I don't have a need to run multiple OSes though. All of my tools are Linux based, and in companies that don't let people run Linux, the actual tools of the trade are almost all in a Linux VM because it's the only reasonable way to use them, and everything else is cross-platform. The outer OS just creates needless issues so that you now need to be a power user with two operating systems and their weird interactions.



> somehow the VM-host networking gets screwed up

> extremely arcane things I had to fix when setting it up involving host DNS and VPN adapter priority not getting propagated into the VM so networking was completely broken

Are you sure you set up the VPN properly? Messing around with Linux configs is a good way to end up with "somehow" bugs like that.

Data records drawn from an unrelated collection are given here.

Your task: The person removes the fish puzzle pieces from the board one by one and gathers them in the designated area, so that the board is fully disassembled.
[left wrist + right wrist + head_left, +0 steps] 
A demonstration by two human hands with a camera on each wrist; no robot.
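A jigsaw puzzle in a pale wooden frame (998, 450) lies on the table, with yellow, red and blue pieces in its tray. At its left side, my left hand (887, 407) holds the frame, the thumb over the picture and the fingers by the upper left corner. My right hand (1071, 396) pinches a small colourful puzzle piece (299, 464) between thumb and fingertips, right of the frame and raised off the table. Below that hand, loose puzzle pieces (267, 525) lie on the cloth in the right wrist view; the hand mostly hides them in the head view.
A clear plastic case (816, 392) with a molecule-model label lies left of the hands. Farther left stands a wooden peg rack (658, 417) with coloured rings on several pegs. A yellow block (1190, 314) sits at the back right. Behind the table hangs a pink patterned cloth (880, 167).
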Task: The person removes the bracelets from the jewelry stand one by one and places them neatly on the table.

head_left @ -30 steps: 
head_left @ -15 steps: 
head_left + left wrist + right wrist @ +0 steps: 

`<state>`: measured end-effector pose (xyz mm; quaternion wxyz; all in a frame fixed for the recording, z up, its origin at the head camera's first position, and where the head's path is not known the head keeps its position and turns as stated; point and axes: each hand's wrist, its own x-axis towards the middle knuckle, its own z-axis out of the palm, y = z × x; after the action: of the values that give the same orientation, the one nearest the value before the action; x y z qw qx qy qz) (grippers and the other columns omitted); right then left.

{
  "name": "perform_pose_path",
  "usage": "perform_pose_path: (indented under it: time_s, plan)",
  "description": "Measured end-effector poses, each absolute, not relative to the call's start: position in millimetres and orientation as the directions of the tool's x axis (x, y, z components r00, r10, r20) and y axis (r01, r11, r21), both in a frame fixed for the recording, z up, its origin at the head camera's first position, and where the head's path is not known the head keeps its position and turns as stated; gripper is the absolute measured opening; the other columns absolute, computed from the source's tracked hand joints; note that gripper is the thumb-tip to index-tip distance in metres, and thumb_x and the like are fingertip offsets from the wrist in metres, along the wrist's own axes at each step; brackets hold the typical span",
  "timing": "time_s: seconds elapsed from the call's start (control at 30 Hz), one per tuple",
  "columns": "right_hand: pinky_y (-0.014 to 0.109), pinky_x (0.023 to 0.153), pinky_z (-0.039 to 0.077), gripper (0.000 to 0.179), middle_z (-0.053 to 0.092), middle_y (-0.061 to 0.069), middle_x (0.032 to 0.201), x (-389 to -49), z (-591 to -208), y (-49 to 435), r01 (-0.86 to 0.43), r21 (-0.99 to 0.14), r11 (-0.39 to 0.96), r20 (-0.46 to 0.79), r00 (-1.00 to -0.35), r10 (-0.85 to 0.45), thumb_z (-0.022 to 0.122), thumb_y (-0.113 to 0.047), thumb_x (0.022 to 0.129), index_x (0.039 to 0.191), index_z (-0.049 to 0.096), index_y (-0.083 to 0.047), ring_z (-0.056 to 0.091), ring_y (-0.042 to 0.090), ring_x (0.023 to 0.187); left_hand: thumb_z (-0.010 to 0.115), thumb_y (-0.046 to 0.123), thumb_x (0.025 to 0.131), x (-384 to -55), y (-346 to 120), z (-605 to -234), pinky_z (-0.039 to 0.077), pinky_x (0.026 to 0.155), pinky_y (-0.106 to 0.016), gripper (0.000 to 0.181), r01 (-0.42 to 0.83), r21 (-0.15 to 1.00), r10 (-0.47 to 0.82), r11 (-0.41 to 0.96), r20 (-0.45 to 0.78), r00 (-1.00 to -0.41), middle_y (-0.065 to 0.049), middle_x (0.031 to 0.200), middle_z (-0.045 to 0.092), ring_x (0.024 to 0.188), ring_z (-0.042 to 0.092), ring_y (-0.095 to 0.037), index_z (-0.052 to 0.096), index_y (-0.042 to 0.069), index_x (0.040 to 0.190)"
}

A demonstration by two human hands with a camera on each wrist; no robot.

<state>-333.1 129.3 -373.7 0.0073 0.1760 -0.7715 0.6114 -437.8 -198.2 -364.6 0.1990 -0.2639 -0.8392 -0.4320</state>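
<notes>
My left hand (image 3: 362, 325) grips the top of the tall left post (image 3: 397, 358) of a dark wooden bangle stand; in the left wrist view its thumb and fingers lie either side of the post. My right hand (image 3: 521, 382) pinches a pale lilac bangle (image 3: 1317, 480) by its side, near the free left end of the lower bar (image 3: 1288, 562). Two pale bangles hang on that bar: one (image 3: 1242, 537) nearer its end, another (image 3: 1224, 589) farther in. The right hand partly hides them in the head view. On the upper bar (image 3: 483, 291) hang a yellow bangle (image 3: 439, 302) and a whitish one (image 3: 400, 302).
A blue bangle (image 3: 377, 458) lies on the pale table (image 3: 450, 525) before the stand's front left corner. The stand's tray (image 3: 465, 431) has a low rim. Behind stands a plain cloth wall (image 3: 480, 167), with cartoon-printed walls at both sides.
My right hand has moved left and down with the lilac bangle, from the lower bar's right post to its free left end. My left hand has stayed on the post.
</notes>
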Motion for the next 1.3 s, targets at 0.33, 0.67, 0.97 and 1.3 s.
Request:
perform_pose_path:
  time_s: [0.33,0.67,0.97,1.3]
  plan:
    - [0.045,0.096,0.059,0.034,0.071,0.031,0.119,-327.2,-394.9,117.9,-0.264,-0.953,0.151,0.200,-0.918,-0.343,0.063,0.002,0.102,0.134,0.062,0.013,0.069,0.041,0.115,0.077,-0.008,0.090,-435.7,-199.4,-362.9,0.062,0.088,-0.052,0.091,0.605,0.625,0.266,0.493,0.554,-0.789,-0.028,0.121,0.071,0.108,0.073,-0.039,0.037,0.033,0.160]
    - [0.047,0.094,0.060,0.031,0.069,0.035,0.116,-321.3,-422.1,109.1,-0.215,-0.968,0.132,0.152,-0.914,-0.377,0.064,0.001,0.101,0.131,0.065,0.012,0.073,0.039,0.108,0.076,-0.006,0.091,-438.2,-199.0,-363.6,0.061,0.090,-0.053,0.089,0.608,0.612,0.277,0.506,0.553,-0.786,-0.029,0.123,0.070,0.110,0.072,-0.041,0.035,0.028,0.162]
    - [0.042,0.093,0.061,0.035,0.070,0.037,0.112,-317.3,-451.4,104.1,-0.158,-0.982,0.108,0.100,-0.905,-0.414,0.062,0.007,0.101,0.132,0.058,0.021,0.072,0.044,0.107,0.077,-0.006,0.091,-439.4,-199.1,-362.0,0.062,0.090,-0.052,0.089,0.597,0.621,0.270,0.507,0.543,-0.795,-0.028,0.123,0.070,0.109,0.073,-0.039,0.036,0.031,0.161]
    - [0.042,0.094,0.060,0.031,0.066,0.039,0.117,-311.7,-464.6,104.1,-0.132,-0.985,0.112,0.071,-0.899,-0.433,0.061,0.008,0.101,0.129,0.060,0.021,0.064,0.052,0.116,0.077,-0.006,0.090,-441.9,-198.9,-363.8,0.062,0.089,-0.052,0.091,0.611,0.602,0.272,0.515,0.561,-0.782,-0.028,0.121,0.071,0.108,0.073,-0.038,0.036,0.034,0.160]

I don't know how it's set up. That's kind of my point though. I have to now be an expert in Linux and Windows to debug this stuff, which is a waste of my time as someone who's job it is to develop (server, i.e. Linux) software. I had exactly zero issues when I was using Fedora. At one point my company made all of the Linux users move off (we do now have an IT-supported Linux image, but I haven't found the time to re-set up my laptop and don't fully trust that it will work without a bunch of trouble/IT back-and-forth because they also made Windows users start using passkeys), and since then I've seen way more issues with Windows than Linux (e.g. one day my start menu just stopped reacting to me clicking on programs), in addition to things like ads in the lock screen and popups for some XBox pass thing that I had to turn off, which is just insane in a "professional" OS. A lot of days I end up having to hold down the power button to reboot because it just locks up entirely.

OSX was a bit janky with docker filesystem slowness, homebrew being the generally recommended package manager despite being awful (why do I sometimes tap a cask and sometimes pour a bottle? Don't tell me; I don't care. Just make it be "install". Also, don't take "install" as a cue to go update all of my other programs with incompatible versions without asking), annoying 1+ second animations that you can't turn off that make it so the only reasonable way to use your computer is to never maximize a window (with no tiling support of course), and completely broken external monitor support (text is completely illegible IIRC), but Windows takes jank to another level.

By contrast, I never encounter the issues people complain about on Linux. Bluetooth works fine. Wifi works fine. nVidia GPUs and games work fine. Containers are easy to use because they're natively part of the OS. I prefer Linux exactly because I stopped enjoying "tinkering" with my computer like 10 years ago, and I want it to just quietly work without drawing attention to itself (and because Windows 8 and the flat themes that followed were hideous and I was never going to downgrade to that from Windows 7).


Thats odd. I have none of these problems. Sleep doesnt interrupt the VM. And I regularly use the git CLI through WSL on projects living within windows user directories. Both work fine.


FWIW, you can run a VPN (e.g. tailscale) in WSL2. I have WSL2 start up on boot and I can remotely ssh to WSL2 without logging into Windows at all.

I also have tailscale running on Windows itself and they don't conflict.